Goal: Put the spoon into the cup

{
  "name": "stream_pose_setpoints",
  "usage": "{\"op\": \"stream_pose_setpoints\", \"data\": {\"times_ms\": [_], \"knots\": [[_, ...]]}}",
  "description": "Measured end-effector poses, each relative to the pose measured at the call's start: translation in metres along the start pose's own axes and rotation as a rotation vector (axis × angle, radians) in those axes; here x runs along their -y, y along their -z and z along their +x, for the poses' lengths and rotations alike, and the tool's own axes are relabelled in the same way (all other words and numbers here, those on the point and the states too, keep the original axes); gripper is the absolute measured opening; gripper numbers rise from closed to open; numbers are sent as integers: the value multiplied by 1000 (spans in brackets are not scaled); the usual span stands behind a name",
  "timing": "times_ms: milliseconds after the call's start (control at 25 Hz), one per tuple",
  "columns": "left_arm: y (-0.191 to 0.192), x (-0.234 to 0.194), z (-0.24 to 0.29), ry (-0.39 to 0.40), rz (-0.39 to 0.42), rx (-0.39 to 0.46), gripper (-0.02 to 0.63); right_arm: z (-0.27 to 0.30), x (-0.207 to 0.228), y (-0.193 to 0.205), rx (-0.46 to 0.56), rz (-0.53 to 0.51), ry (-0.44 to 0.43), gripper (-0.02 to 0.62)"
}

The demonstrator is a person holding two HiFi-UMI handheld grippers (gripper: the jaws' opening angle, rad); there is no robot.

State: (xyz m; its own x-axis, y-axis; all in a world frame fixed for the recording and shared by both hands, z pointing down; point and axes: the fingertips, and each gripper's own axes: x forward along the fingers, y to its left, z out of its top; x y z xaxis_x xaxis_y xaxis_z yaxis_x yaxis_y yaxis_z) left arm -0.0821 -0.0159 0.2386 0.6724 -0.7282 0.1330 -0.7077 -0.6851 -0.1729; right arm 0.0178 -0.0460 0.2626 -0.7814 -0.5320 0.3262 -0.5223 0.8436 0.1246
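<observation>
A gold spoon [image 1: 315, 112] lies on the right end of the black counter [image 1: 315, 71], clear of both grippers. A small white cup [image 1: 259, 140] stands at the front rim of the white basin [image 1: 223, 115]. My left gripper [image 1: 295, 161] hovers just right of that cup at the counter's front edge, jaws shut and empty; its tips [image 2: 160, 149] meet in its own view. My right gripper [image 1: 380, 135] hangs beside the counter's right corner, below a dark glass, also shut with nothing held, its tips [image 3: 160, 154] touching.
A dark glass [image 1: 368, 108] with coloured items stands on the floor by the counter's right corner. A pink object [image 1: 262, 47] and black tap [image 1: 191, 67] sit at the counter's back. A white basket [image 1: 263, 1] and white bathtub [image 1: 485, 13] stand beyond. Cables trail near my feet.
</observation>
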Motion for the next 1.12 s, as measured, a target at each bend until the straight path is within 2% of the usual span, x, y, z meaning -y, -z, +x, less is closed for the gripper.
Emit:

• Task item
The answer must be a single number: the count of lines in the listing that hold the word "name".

• Result of this task
2